You can optionally offset the query to adapt to your own time zone, for example:
GET {BASE_URL}/metrics?repo=SOMEORG/SOMEREPO&last=30&offset=-4
Parameter | Required | Format | Example | Description |
---|---|---|---|---|
offset |
No | Number between -12 and 12 |
30 |
Set an offset in hours to adapt query to time zone difference |
{
// Dynamically set by the response
"repo": "SOMEORG/SOMEREPO",
"period": {
"from": "20221005",
"to": "20221006",
"offset": 0
},
// Aggregated results for the period
"total": {
"additions": 74,
"approved": 136,
"changedFiles": 187,
"changesRequested": 158,
"closed": 146,
"comments": 100,
"deletions": 76,
"merged": 105,
"opened": 27,
"pickupTime": "01:04:57:46",
"pushed": 55,
"reviewTime": "00:16:05:56"
},
"average": {
"additions": 37,
"approved": 68,
"changedFiles": 94,
"changesRequested": 79,
"closed": 73,
"comments": 50,
"deletions": 38,
"merged": 53,
"opened": 14,
"pickupTime": "00:14:28:53",
"pushed": 28,
"reviewTime": "00:08:02:58"
},
// For each day...
"daily": {
"20221005": {
"additions": 35,
"approved": 65,
"changedFiles": 97,
"changesRequested": 73,
"closed": 86,
"comments": 61,
"deletions": 12,
"merged": 66,
"opened": 18,
"pickupTime": "00:22:30:38",
"pushed": 3,
"reviewTime": "00:03:30:59"
},
"20221006": {
"additions": 39,
"approved": 71,
"changedFiles": 90,
"changesRequested": 85,
"closed": 60,
"comments": 39,
"deletions": 64,
"merged": 39,
"opened": 9,
"pickupTime": "00:06:27:08",
"pushed": 52,
"reviewTime": "00:12:34:57"
}
}
}
Gitmetrix does not collect, store, or process any details on a given individual and their work. All data is strictly anonymous and aggregated. You should feel entirely confident that nothing invasive is happening with the data handled with Gitmetrix.

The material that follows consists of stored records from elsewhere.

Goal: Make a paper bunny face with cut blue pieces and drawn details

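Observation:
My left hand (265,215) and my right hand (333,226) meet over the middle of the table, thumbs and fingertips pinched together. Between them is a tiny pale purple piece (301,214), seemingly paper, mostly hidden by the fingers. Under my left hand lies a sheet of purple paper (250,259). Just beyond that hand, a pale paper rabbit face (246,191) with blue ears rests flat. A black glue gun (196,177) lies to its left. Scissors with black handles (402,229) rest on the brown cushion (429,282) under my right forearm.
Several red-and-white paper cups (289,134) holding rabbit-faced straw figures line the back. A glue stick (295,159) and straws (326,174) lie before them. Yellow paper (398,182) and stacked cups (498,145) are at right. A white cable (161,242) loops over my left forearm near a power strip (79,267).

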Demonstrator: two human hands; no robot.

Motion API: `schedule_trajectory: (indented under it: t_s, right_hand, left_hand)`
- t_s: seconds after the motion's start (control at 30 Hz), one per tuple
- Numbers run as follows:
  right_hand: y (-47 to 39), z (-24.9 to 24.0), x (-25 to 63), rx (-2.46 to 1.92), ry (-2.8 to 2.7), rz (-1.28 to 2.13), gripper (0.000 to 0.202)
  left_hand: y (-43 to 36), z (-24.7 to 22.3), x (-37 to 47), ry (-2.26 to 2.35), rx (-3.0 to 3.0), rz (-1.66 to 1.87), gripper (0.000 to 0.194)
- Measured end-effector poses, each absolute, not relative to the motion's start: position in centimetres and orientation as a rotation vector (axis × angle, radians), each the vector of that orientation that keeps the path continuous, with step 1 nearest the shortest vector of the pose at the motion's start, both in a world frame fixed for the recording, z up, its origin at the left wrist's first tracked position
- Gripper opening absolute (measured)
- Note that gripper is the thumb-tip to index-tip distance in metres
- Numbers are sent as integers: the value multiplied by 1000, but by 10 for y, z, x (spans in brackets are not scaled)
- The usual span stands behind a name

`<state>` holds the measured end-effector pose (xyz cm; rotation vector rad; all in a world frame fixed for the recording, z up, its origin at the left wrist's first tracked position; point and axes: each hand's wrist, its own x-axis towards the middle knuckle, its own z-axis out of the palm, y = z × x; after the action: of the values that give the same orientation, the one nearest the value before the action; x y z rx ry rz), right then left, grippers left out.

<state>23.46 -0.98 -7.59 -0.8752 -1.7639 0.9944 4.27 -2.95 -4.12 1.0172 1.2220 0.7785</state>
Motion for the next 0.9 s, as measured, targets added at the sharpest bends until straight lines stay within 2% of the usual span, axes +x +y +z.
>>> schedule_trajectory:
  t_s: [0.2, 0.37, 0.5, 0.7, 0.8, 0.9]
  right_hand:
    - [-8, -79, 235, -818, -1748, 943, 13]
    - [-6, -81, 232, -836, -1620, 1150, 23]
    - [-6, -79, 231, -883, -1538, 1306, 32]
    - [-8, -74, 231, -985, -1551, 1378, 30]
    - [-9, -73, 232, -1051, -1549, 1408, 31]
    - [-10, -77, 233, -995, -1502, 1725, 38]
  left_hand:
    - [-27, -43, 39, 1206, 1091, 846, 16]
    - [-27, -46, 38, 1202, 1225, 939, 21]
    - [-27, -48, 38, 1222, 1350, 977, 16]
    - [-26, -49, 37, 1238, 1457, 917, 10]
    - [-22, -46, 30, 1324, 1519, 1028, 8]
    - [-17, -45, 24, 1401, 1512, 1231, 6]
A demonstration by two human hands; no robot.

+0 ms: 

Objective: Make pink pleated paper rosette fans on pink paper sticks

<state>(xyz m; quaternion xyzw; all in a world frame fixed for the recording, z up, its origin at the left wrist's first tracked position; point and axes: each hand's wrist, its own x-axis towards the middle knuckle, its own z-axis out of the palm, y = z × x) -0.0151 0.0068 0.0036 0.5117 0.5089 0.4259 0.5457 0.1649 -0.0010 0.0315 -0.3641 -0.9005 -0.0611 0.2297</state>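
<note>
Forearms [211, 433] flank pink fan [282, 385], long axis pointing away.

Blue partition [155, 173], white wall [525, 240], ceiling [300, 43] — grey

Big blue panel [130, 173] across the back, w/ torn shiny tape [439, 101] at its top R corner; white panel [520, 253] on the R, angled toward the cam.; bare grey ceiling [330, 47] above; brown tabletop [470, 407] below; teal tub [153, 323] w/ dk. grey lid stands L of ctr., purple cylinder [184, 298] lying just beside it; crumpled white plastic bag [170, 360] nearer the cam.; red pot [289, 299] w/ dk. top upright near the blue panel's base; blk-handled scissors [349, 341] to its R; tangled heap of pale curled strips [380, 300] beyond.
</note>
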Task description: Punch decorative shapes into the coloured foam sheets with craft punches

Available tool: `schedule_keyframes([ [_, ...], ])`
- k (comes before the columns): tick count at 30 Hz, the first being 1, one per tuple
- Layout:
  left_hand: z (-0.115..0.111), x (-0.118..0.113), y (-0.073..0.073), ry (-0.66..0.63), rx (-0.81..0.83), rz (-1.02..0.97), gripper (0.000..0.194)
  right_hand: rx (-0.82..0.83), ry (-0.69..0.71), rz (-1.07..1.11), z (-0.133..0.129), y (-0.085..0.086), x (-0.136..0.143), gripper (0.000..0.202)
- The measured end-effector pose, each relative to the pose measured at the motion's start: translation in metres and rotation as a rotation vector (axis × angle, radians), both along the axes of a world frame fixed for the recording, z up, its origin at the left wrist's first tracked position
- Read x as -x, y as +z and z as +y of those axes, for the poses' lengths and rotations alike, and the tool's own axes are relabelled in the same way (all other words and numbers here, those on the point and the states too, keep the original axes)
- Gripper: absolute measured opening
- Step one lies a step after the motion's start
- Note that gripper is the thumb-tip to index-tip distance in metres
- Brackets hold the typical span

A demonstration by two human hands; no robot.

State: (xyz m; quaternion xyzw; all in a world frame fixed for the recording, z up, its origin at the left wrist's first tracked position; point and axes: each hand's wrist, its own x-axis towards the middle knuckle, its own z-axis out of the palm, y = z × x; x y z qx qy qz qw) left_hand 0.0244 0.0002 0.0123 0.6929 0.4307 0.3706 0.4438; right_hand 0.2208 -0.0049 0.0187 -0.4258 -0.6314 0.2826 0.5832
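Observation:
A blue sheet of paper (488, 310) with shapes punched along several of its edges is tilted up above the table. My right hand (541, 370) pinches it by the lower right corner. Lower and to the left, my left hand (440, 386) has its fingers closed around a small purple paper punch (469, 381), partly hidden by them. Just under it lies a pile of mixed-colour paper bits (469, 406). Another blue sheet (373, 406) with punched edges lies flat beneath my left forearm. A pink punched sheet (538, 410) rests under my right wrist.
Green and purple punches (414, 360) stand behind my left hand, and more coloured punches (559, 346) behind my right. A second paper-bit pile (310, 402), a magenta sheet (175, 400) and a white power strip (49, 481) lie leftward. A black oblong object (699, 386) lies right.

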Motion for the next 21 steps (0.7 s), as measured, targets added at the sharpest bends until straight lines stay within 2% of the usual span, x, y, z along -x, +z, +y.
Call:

To keep the volume of data manageable, version 2.1.0
introduces a maxLifeInDays
setting. It defaults to 90
days, after which DynamoDB will remove the record after the given period + 1 day. You can set the value to any other value, as needed.
This is a totally normal and acceptable way of passing the value. However, the value could potentially be logged by intermediary layers. Gitmetrix does nothing with the value and it's unlikely that there is anything in the AWS infrastructure-as-code that logs the value either.
The most recent date you can get metrics for is the day prior, i.e. "yesterday". The reason for this is partly because it makes no real sense to get incomplete datasets, as well as because Gitmetrix caches all data requests. Caching a dataset with incomplete data would not be very good.
Gitmetrix uses UTC/GMT+0/Zulu time.
Timestamps are set internally in Gitmetrix and generated based on the UTC/GMT+0/Zulu time.
To cater for more precise queries, you can use the offset
parameter with values between -12
and 12
(default is 0
) to adjust for a particular time zone.
Primary Key | Secondary Key | Attribute names |
---|---|---|
METRICS_{ORG/REPO} |
{Unix timestamp} |
See below |
Attribute names are shortened and may look a bit mysterious, but it's really just about optimizing them to the smallest values so that they don't eat unnecessary bandwidth, especially if you are fetching longer periods.
The below outlines all of the attributes on a given day such as 20221020
:
Attribute | Type | Description |
---|---|---|
pk |
String | Primary key (system) |
sk |
String | Sort key (system) |
p |
Number | Pushed |
o |
Number | Opened |
m |
Number | Merged |
cl |
Number | Closed |
cm |
Number | Commented |
ap |
Number | Approved |
chr |
Number | Changes requested |
ad |
Number | Additions |
chf |
Number | Changed files |
d |
Number | Deletions |
pt |
Number | Pickup time in seconds |
rt |
Number | Review time in seconds |
Metrics are incremented atomically.
On any given metrics retrieval request, Gitmetrix will behave in one of two ways:
- Cached filled: Return the cached content.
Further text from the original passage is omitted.